----- Dataset section -----

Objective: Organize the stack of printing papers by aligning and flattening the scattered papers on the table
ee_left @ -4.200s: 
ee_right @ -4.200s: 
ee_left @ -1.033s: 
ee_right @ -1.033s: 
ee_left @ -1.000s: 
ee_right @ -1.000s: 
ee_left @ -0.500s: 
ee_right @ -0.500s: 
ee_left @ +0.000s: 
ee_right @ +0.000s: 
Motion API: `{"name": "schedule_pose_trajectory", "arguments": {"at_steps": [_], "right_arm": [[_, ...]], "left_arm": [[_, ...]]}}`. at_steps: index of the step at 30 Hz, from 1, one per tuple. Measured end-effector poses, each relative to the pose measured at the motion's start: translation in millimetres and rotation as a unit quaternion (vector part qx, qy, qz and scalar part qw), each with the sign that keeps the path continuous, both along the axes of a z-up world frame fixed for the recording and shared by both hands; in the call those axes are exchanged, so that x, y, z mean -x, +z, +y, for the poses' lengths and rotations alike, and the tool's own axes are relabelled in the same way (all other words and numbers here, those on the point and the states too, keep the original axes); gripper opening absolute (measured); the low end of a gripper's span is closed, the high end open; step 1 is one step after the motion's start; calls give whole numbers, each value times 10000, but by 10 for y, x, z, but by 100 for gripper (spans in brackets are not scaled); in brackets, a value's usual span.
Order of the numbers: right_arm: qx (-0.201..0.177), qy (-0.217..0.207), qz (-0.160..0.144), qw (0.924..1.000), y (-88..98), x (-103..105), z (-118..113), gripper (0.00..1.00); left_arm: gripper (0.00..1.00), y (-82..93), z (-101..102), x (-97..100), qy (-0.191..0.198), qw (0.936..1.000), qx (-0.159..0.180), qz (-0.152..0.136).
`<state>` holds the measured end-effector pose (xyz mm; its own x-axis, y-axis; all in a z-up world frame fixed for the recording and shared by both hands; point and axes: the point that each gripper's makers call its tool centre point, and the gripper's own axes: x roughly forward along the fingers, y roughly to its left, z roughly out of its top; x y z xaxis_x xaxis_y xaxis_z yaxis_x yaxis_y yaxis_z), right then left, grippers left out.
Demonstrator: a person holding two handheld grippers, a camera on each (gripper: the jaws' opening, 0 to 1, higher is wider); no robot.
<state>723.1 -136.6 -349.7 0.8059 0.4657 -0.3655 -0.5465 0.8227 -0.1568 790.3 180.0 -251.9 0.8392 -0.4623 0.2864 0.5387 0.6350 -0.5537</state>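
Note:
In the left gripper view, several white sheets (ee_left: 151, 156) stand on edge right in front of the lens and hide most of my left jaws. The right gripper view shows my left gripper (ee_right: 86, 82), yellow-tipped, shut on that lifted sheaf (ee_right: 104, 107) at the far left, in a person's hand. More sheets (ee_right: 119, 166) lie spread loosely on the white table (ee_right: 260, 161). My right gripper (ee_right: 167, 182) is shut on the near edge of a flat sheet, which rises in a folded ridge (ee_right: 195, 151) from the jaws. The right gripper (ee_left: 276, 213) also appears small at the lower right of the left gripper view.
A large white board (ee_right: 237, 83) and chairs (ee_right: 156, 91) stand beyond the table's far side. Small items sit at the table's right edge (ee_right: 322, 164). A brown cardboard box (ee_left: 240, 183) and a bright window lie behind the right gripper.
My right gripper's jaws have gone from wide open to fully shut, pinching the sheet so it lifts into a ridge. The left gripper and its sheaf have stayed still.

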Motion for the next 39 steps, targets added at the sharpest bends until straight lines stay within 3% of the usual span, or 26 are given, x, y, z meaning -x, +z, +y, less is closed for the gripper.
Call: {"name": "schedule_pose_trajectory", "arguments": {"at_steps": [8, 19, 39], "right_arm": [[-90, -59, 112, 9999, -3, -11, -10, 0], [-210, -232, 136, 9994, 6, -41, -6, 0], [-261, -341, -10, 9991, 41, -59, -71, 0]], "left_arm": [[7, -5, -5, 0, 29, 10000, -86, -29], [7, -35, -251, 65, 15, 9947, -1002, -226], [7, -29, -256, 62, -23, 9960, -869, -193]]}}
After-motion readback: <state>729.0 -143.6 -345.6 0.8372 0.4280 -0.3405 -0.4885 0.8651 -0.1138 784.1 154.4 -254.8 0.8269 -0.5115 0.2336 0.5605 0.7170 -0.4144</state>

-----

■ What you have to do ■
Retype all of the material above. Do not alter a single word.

■ The answer ■
Objective: Organize the stack of printing papers by aligning and flattening the scattered papers on the table
ee_left @ -4.200s: 
ee_right @ -4.200s: 
ee_left @ -1.033s: 
ee_right @ -1.033s: 
ee_left @ -1.000s: 
ee_right @ -1.000s: 
ee_left @ -0.500s: 
ee_right @ -0.500s: 
ee_left @ +0.000s: 
ee_right @ +0.000s: 
Motion API: `{"name": "schedule_pose_trajectory", "arguments": {"at_steps": [_], "right_arm": [[_, ...]], "left_arm": [[_, ...]]}}`. at_steps: index of the step at 30 Hz, from 1, one per tuple. Measured end-effector poses, each relative to the pose measured at the motion's start: translation in millimetres and rotation as a unit quaternion (vector part qx, qy, qz and scalar part qw), each with the sign that keeps the path continuous, both along the axes of a z-up world frame fixed for the recording and shared by both hands; in the call those axes are exchanged, so that x, y, z mean -x, +z, +y, for the poses' lengths and rotations alike, and the tool's own axes are relabelled in the same way (all other words and numbers here, those on the point and the states too, keep the original axes); gripper opening absolute (measured); the low end of a gripper's span is closed, the high end open; step 1 is one step after the motion's start; calls give whole numbers, each value times 10000, but by 10 for y, x, z, but by 100 for gripper (spans in brackets are not scaled); in brackets, a value's usual span.
Order of the numbers: right_arm: qx (-0.201..0.177), qy (-0.217..0.207), qz (-0.160..0.144), qw (0.924..1.000), y (-88..98), x (-103..105), z (-118..113), gripper (0.00..1.00); left_arm: gripper (0.00..1.00), y (-82..93), z (-101..102), x (-97..100), qy (-0.191..0.198), qw (0.936..1.000), qx (-0.159..0.180), qz (-0.152..0.136).
`<state>` holds the measured end-effector pose (xyz mm; its own x-axis, y-axis; all in a z-up world frame fixed for the recording and shared by both hands; point and axes: the point that each gripper's makers call its tool centre point, and the gripper's own axes: x roughly forward along the fingers, y roughly to its left, z roughly out of its top; x y z xaxis_x xaxis_y xaxis_z yaxis_x yaxis_y yaxis_z), right then left, grippers left out.
Demonstrator: a person holding two handheld grippers, a camera on each (gripper: the jaws' opening, 0 to 1, higher is wider); no robot.
<state>723.1 -136.6 -349.7 0.8059 0.4657 -0.3655 -0.5465 0.8227 -0.1568 790.3 180.0 -251.9 0.8392 -0.4623 0.2864 0.5387 0.6350 -0.5537</state>
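Note:
In the left gripper view, several white sheets (ee_left: 151, 156) stand on edge right in front of the lens and hide most of my left jaws. The right gripper view shows my left gripper (ee_right: 86, 82), yellow-tipped, shut on that lifted sheaf (ee_right: 104, 107) at the far left, in a person's hand. More sheets (ee_right: 119, 166) lie spread loosely on the white table (ee_right: 260, 161). My right gripper (ee_right: 167, 182) is shut on the near edge of a flat sheet, which rises in a folded ridge (ee_right: 195, 151) from the jaws. The right gripper (ee_left: 276, 213) also appears small at the lower right of the left gripper view.
A large white board (ee_right: 237, 83) and chairs (ee_right: 156, 91) stand beyond the table's far side. Small items sit at the table's right edge (ee_right: 322, 164). A brown cardboard box (ee_left: 240, 183) and a bright window lie behind the right gripper.
My right gripper's jaws have gone from wide open to fully shut, pinching the sheet so it lifts into a ridge. The left gripper and its sheaf have stayed still.
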
Motion for the next 39 steps, targets added at the sharpest bends until straight lines stay within 3% of the usual span, or 26 are given, x, y, z meaning -x, +z, +y, less is closed for the gripper.
Call: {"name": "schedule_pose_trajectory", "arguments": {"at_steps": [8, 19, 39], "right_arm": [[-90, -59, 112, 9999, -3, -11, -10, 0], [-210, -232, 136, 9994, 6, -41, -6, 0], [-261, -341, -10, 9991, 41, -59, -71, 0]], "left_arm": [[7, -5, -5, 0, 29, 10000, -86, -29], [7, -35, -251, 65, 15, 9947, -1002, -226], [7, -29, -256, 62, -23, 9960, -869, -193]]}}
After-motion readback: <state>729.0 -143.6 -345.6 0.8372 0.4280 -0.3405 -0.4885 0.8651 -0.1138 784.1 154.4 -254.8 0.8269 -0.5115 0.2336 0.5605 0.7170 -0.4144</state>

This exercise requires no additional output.